Dr. Felipe Lobelo is sad but not surprised the coronavirus pandemic appears to be taking a greater toll on African Americans and Latinos.
The pandemic and another crisis “have collided, and it’s accelerating the bad outcome,” said Lobelo, an associate professor at Emory University’s Rollins School of Public Health in Atlanta who researches health disparities.
That other crisis, he said, is the higher rate of obesity, diabetes and heart disease among African Americans and Latinos than the general population. Those conditions leave people more susceptible to severe illness from COVID-19. Much of that disparity, Lobelo said, stems from a risk factor that is preventable: physical inactivity.
A survey released in January by the Centers for Disease Control and Prevention showed 31.7 percent of Hispanics and 30.3 percent of black people were physically inactive, compared to 23.4 percent of white people. The respondents were classified as physically inactive if they had not participated in activities such as running, gardening or walking outside of their regular jobs in the past month.
“There are many factors, but it boils down to what we call the social determinants of health,” said Lobelo, who directs Emory’s Exercise is Medicine Global Research and Collaboration Center. “In other words, this is not just about the individual will and the individual behaviors, but the context in which we live.”

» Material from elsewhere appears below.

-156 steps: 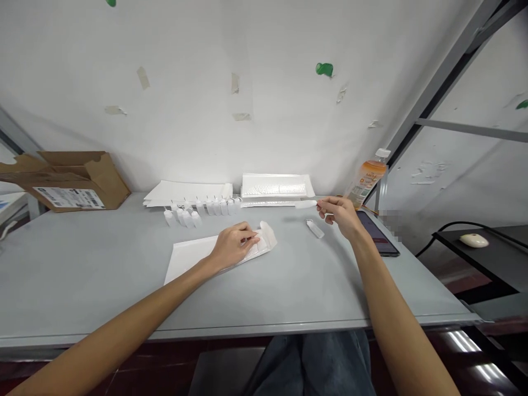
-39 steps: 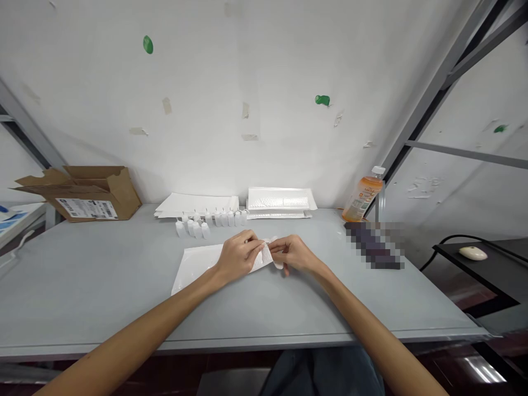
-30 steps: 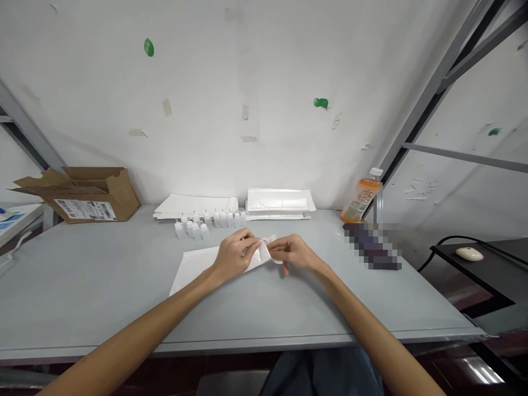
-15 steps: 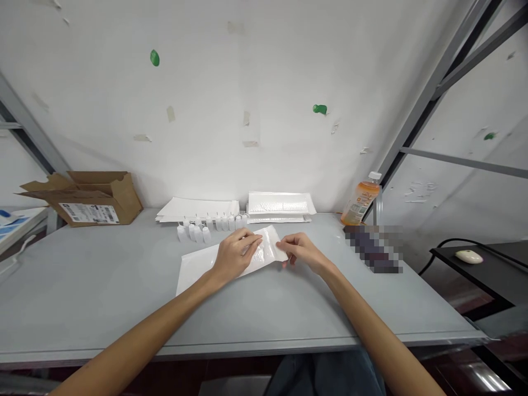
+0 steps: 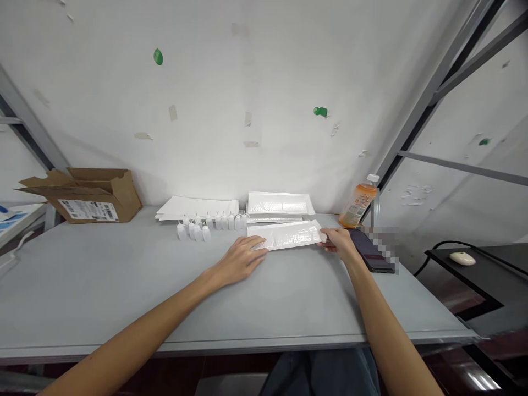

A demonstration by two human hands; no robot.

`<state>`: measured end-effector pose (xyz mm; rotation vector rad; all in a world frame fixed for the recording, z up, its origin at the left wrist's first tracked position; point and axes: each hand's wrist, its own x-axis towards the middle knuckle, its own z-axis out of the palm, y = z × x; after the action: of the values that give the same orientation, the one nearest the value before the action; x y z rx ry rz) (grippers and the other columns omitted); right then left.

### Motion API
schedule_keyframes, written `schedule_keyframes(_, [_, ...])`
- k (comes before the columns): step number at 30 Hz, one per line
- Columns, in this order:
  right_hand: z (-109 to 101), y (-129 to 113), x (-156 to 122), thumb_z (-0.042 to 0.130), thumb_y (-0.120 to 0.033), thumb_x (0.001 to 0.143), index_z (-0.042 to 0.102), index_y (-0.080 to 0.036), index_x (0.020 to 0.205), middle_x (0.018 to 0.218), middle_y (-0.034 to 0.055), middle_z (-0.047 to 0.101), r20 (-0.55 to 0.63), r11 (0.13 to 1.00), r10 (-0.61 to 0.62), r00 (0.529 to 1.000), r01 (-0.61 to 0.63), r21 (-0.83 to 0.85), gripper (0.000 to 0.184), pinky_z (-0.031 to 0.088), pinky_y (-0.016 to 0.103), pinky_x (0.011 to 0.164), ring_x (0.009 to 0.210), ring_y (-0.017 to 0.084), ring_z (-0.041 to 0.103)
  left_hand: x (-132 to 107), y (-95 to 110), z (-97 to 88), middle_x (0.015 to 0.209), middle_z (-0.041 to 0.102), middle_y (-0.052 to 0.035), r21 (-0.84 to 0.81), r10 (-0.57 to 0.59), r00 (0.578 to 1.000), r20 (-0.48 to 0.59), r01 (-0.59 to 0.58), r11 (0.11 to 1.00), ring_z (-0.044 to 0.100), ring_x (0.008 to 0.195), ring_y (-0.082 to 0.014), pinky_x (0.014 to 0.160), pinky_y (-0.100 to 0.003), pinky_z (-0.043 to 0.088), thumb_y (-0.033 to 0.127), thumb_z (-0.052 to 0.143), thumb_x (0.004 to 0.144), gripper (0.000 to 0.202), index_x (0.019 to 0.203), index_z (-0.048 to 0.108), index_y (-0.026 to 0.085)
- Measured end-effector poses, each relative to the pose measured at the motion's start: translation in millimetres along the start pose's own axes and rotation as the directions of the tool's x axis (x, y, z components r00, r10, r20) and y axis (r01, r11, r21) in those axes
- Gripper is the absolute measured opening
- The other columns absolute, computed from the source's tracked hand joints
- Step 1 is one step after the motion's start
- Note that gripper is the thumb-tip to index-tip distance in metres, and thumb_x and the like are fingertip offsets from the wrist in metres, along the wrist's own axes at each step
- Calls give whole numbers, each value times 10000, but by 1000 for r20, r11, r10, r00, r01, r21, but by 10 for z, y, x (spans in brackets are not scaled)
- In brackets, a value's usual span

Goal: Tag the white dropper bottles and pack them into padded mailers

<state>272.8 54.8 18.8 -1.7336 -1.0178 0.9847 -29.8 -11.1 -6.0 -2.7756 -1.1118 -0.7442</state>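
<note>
A white bubble mailer (image 5: 286,235) lies lengthwise a little above the grey table (image 5: 103,286), just in front of a stack of similar mailers (image 5: 279,204). My right hand (image 5: 339,242) pinches its right end. My left hand (image 5: 242,258) rests near its left end with the fingers stretched out flat, touching or almost touching the corner. Several small white dropper bottles (image 5: 206,225) stand in a row behind my left hand.
A stack of flat white envelopes (image 5: 193,207) lies at the back. An open cardboard box (image 5: 88,193) sits at the far left. An orange drink bottle (image 5: 357,202) and a dark phone (image 5: 369,248) are at the right. A metal rack frame (image 5: 429,93) rises on the right.
The mailer has gone from under my left hand at the table's middle to the right and back, toward the stack, carried by my right hand. My left hand let go and flattened.
</note>
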Motion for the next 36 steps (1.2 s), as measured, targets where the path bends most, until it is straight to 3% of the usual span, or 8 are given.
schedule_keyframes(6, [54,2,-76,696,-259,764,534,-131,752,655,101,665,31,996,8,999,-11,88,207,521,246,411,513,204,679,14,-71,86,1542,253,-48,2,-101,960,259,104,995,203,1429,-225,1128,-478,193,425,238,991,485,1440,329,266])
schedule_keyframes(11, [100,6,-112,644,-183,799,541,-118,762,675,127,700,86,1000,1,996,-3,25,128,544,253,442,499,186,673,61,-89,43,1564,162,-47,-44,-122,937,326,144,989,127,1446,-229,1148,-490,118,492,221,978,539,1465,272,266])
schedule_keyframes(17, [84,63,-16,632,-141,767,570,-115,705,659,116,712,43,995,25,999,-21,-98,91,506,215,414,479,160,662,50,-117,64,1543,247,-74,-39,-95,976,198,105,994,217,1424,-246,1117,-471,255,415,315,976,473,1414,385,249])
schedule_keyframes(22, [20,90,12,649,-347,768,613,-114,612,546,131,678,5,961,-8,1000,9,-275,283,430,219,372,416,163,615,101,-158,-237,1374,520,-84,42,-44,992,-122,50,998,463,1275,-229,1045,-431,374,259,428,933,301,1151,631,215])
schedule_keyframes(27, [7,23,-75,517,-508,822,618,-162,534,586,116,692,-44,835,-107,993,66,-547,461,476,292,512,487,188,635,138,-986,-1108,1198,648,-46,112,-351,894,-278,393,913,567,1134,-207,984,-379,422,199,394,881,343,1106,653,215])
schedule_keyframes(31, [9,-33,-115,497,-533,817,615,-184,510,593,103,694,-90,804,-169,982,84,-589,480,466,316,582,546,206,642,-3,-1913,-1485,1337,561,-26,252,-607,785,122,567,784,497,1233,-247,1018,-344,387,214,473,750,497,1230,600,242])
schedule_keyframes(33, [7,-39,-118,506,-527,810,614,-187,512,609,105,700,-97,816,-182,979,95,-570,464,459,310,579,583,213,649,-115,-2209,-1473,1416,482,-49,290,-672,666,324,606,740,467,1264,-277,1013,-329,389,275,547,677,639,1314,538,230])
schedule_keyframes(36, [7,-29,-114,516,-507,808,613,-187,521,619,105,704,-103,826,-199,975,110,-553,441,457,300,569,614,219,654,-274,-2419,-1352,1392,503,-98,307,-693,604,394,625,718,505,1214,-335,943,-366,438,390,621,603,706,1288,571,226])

That context includes safe neighborhoods to walk in, availability of healthy food, access to health care, income and education.

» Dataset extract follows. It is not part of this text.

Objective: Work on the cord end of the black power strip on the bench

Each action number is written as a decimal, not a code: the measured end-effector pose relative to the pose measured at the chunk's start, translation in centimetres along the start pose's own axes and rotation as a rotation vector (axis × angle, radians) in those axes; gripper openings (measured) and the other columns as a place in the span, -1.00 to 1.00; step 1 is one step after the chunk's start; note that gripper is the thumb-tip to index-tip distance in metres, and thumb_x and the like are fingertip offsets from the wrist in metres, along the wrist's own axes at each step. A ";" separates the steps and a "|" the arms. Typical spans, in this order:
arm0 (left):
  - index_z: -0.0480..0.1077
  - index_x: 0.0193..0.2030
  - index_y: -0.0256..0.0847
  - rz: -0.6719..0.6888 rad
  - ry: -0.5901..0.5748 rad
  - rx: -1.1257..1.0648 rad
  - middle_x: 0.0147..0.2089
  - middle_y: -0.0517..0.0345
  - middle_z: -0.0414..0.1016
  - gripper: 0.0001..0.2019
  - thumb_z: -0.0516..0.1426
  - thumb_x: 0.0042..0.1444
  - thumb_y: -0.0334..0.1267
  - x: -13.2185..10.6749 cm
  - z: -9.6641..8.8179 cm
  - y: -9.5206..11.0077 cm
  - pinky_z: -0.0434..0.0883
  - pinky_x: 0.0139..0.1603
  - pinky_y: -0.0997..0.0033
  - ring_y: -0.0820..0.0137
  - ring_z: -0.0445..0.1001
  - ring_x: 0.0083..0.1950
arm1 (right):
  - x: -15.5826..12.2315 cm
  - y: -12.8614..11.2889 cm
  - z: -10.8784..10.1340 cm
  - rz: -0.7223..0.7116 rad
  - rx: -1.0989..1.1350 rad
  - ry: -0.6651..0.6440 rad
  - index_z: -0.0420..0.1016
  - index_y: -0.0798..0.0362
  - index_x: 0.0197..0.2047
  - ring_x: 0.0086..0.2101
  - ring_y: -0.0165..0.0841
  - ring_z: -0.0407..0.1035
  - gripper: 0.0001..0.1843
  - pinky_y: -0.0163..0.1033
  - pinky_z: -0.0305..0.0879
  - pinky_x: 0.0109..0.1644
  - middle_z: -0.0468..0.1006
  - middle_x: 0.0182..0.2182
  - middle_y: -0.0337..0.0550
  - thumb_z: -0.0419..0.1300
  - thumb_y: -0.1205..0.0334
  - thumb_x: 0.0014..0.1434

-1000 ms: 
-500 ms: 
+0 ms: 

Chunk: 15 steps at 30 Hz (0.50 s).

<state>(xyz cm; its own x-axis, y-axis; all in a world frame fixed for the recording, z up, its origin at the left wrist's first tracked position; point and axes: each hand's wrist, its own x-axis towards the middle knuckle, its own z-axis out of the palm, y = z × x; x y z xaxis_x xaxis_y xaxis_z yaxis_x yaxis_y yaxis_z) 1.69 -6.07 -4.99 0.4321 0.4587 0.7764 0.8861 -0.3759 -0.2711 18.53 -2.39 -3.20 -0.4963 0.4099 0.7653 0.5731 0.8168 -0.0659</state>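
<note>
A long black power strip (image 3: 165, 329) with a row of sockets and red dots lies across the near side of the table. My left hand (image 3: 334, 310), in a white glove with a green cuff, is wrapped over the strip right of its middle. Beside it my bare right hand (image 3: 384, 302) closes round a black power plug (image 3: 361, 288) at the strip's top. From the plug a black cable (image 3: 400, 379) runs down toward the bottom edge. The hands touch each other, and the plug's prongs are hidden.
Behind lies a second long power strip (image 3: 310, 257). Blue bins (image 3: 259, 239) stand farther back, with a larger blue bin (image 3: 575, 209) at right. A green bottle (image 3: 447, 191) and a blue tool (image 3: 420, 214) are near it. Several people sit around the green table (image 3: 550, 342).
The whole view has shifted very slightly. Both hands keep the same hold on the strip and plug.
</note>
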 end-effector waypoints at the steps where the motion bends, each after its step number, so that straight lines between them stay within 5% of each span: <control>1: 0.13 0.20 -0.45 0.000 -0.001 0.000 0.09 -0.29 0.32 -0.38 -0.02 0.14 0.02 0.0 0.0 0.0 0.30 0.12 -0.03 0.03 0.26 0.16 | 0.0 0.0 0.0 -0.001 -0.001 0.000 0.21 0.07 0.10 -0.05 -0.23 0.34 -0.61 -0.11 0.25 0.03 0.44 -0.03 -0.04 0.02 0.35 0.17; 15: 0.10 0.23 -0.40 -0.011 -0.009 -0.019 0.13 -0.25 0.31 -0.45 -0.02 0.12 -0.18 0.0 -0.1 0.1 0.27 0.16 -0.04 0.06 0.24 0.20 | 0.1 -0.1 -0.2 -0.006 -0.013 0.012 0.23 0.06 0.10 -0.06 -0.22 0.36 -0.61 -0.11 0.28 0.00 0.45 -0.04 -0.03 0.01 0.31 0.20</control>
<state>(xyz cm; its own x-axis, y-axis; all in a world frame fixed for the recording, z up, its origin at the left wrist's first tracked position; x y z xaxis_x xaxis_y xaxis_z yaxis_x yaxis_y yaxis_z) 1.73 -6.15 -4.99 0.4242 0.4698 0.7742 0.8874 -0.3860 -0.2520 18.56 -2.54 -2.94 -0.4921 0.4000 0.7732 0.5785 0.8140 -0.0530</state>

“All that plays a big role in the way we live our life and our ability to engage in health-enhancing activity,” Lobelo said.
Dr. Damon Swift, associate professor of kinesiology at East Carolina University in Greenville, North Carolina, said both African Americans and Latinos are overrepresented on the lower end of the socioeconomic scale and that influences the disparity.

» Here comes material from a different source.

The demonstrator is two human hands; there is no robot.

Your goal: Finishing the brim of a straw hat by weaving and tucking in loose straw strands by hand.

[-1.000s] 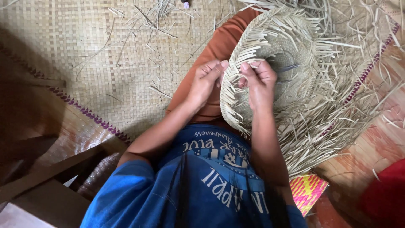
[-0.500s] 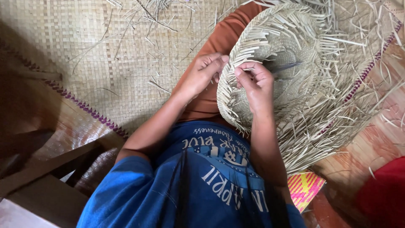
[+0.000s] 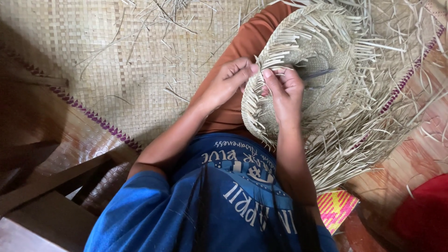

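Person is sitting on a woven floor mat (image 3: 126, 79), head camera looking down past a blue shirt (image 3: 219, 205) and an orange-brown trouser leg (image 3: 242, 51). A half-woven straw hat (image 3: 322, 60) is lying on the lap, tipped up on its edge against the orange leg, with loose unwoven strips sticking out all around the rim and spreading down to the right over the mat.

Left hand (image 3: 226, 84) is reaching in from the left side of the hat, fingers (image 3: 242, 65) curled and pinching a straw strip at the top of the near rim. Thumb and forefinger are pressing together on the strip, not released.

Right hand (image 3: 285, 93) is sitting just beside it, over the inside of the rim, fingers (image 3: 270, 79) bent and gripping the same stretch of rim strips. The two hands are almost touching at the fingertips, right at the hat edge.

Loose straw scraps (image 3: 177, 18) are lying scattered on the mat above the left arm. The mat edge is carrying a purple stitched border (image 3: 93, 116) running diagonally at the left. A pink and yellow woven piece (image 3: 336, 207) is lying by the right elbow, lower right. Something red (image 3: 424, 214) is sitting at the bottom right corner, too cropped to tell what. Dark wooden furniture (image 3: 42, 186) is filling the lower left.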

“It’s not easy to tell people who have tough jobs and financial difficulties and no day care for their children that they need to go exercise,” said Swift, who researches cardiovascular risk factors and racial health disparities. “Those are the barriers we have to overcome.”
The solutions, both experts said, need to aim at many levels: public policies to tackle the social determinants of health, and community-focused efforts ranging from workplace fitness programs and church-based wellness ministries to youth sports programs and a renewed emphasis on physical education in school.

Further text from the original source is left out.